EXERCISE INSTRUCTIONS →
When the line containing "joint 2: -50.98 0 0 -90" appears in the entries below, begin printing there and stop after the line containing "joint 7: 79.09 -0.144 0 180"; print each of those lines exactly and no other line.

SOURCE MATERIAL →
* * *
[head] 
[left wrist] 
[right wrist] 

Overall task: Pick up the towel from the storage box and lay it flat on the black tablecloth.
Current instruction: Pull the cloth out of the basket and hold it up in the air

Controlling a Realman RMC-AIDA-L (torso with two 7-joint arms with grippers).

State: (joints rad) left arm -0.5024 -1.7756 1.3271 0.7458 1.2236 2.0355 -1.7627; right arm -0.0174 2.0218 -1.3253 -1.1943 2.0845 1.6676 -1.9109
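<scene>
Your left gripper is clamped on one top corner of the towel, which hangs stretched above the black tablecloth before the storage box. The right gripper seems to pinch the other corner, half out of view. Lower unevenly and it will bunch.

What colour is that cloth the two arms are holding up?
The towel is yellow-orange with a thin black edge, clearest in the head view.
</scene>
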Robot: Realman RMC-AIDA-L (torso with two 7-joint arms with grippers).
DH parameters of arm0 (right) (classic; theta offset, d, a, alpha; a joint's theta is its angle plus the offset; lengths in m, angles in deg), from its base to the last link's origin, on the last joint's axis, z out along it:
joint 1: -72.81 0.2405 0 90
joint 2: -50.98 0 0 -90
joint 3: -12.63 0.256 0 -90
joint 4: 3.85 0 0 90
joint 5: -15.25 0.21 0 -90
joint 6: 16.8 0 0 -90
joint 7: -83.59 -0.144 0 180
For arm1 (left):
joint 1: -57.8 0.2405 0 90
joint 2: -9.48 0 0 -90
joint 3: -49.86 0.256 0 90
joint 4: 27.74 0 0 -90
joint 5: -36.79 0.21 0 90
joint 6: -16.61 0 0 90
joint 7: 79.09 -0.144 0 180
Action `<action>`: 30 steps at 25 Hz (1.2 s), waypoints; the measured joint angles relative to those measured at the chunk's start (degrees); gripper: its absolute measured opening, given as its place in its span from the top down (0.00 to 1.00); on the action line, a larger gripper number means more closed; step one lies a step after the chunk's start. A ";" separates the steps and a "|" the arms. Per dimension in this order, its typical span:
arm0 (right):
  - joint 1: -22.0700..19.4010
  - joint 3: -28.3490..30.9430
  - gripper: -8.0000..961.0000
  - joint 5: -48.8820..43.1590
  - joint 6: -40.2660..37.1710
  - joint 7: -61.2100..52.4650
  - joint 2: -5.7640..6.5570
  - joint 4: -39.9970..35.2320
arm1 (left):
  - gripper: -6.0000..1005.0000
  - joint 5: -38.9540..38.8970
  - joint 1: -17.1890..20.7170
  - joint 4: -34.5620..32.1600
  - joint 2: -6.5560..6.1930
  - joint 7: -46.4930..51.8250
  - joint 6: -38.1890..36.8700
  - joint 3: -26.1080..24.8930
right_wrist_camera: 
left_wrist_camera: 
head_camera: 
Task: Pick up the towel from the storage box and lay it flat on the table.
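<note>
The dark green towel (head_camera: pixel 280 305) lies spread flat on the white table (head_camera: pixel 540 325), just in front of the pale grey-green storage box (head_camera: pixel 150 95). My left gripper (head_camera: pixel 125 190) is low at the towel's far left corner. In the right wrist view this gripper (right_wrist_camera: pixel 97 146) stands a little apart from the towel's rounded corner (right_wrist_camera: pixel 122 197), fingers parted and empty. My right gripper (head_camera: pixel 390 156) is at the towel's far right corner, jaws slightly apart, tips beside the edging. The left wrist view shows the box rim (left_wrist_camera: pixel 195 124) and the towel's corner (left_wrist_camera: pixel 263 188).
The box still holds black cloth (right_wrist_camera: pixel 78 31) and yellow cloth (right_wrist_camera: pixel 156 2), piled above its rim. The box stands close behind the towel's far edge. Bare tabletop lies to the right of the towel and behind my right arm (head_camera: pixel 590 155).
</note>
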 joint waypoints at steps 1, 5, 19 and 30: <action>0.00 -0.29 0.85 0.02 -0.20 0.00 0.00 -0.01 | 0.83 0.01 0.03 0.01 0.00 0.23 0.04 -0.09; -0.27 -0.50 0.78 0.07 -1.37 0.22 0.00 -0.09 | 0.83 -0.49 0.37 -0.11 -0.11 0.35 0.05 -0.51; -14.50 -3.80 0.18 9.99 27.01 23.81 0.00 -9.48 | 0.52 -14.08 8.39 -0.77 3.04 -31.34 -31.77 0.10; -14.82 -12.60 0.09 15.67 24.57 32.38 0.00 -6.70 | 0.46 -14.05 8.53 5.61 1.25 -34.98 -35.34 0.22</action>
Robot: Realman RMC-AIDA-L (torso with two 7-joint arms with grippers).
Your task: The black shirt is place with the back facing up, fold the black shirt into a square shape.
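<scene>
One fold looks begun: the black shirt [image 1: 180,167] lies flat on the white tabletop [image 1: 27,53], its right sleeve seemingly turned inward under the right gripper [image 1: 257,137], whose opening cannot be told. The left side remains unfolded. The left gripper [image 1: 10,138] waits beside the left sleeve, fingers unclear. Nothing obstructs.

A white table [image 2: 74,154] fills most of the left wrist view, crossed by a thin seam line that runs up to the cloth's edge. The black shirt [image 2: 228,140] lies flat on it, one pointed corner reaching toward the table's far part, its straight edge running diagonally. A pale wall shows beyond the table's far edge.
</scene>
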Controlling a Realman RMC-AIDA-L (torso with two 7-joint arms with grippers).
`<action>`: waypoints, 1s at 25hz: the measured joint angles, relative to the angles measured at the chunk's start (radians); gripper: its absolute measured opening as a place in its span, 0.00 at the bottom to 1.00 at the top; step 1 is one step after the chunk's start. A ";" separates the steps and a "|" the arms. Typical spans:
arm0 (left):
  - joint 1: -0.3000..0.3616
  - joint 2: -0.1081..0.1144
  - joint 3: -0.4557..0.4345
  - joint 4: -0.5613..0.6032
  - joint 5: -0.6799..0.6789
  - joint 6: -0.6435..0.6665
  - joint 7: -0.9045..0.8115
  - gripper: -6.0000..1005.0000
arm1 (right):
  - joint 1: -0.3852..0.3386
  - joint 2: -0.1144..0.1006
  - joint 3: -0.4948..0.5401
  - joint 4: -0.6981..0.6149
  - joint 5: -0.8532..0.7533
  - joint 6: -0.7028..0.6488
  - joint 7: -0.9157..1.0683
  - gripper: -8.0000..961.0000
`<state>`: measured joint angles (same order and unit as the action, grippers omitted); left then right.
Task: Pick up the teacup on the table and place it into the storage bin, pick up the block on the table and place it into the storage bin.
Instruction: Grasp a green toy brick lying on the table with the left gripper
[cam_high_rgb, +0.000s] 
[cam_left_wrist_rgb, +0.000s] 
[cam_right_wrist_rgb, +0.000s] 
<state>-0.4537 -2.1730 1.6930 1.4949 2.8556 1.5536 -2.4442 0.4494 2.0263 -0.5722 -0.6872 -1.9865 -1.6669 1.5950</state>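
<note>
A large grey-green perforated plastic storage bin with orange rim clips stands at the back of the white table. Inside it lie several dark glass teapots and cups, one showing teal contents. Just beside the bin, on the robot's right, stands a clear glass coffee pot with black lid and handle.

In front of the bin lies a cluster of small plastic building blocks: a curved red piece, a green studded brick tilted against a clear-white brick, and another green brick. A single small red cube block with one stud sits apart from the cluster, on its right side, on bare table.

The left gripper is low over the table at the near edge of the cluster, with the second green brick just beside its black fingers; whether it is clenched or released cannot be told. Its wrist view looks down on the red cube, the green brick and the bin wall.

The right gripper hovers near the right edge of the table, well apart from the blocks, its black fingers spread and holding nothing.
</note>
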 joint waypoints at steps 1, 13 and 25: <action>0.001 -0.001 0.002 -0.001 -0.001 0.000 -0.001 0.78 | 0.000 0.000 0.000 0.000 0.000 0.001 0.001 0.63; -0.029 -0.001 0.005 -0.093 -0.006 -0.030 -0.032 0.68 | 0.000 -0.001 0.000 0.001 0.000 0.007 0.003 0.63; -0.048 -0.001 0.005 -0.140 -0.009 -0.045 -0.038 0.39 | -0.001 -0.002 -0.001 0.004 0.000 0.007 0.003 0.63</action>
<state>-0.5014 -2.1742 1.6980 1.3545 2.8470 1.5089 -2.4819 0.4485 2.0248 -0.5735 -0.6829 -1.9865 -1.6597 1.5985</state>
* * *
OUTPUT FOR THIS EXERCISE →
joint 2: -50.98 0 0 -90
joint 3: -12.63 0.256 0 -90
joint 4: 3.85 0 0 90
joint 5: -15.25 0.21 0 -90
joint 6: 16.8 0 0 -90
joint 7: -83.59 -0.144 0 180
For arm1 (left):
joint 1: -57.8 0.2405 0 90
joint 2: -9.48 0 0 -90
joint 3: -49.86 0.256 0 90
joint 4: 27.74 0 0 -90
joint 5: -36.79 0.21 0 90
joint 6: -16.61 0 0 90
joint 7: 79.09 -0.144 0 180

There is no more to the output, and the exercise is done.